How to lower your costs of Gitlab CI using AWS ?

Published in

Legalstart

7 min readJun 7, 2022

Nowadays, having a great CI/CD pipelines is very important to sustain the productivity of a tech team on many levels.

Usually what you are looking for, especially in bigger teams, is a good balance between efficiency (speed of jobs) and costs. Indeed, the more your team grows, the more projects you may have and the more CI jobs you might have to run (concurrently or not).

One very famous CI/CD platform, very well integrated is Gitlab CI. It runs along your git repositories inside the Gitlab infrastructure and relies on what is called a Gitlab Runner. You can think of Gitlab runners as “orchestrators” for running jobs with different type of executions (docker, shell on the runner itself, docker-machine, etc…).
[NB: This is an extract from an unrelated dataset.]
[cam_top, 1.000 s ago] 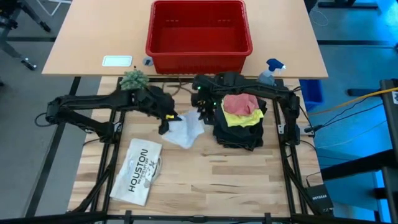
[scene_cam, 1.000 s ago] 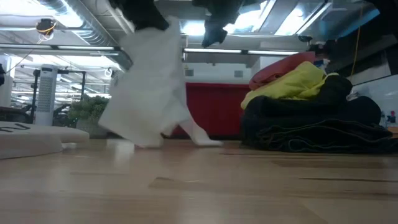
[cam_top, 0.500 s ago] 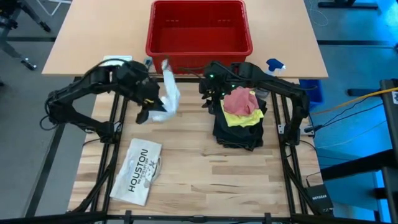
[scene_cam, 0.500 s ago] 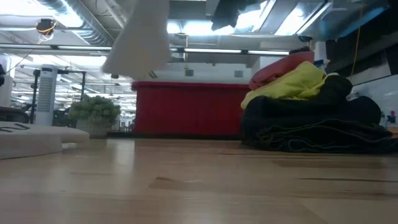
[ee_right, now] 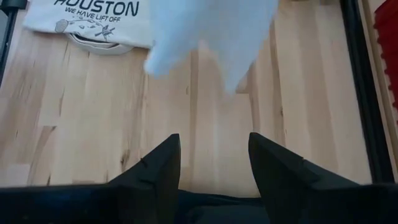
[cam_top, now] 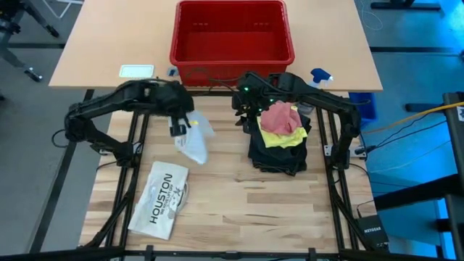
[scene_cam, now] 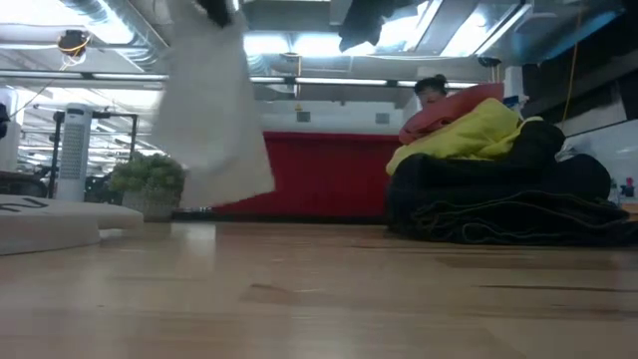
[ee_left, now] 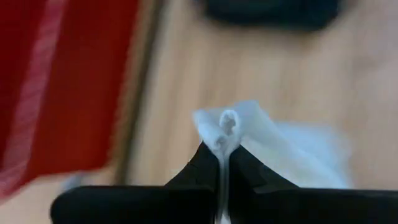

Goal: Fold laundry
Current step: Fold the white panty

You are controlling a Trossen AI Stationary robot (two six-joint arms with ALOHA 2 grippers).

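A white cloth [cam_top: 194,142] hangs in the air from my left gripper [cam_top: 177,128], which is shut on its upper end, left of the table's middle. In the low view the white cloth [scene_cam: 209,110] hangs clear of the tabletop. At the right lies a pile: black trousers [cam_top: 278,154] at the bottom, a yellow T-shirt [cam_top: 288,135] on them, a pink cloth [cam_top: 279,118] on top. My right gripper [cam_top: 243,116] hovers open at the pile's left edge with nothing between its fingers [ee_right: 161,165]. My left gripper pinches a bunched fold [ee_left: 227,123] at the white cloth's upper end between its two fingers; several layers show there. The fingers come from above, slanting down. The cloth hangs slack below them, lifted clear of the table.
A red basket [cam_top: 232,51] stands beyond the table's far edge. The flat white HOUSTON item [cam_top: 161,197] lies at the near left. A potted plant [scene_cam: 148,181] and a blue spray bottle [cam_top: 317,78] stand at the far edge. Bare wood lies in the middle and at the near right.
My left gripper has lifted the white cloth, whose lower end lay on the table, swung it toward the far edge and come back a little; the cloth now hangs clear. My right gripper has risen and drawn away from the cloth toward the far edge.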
Here we will show some ways to reduce CI costs on Gitlab taking advantage of the different types of runners offered by Gitlab:

Spot Instances requested when needed
Custom Gitlab runner on AWS Lambda

Using AWS Spot instances to run jobs

On AWS, one can make substantial savings by using AWS spot instances. These are instances not “reserved” for your usage and that can be interrupted if there is a lot of demand on the type of instance your are requesting. This comes with the possibility to save over 70% on the regular price for the same performances and type of instance.

When it comes to running CI jobs, this would be a great opportunity, as these jobs usually don’t run for several hours/days, meaning we are less at risk of being interrupted because of the nature of spot instances. As a matter of fact, we can do that by using a great project from Niek Palm, Terraform module for running Gitlab runner on AWS.

This project is using the docker+machine Gitlab runner executor, meaning for each job queued on the runner, it will launch an AWS instance for running the job. The particularity of this project is that is permits to request some spot instances to run jobs with Gitlab.

Pros:

cost savings
auto scale as needed
common cache on S3 for jobs

Cons:

might take some time for a spot request to be fulfilled (it might sometimes take around 1–2 minutes for a job to start, waiting for an instance)
need one runner per instance type requested for spot instances (for example, if you want m5.large instances and c5.large instances in order to spread the risk of a spot instance request not being fulfilled because of no capacity available, you have to have 2 different Gitlab runners but Gitlab permits to have multiple runners on one single instance, so it might not be too problematic)

Using AWS Lambda to run jobs

By default, running jobs on AWS Lambda is not possible out of the box on Gitlab but it might be of interest because it’s extremely fast to start jobs, doesn’t cost too much (as you pay only for the time spent running jobs) and can handle quite some concurrency.

To do so, you can use a Gitlab runner with a custom executor. This implies to write your own implementation of the way of handling jobs based on the Gitlab documentation.

Let’s see how to do so.

The runner itself

When registering the runner, we tell Gitlab it’s a custom executor and give it the link to the script that needs to run when executing the jobs’ script:

gitlab-runner register   \
    --non-interactive \
    --registration-token="<YOUR_GITLAB_REGISTRATION_TOKEN>" \
    --url="<YOUR_GITLAB_URL>" \
    --limit=100 \
    --executor custom \
    --custom-run-exec=executor.sh \
    --builds-dir=/tmp/builds \
    --cache-dir=/tmp/cache \
    --description "gitlab-runner-with-lambda-executor"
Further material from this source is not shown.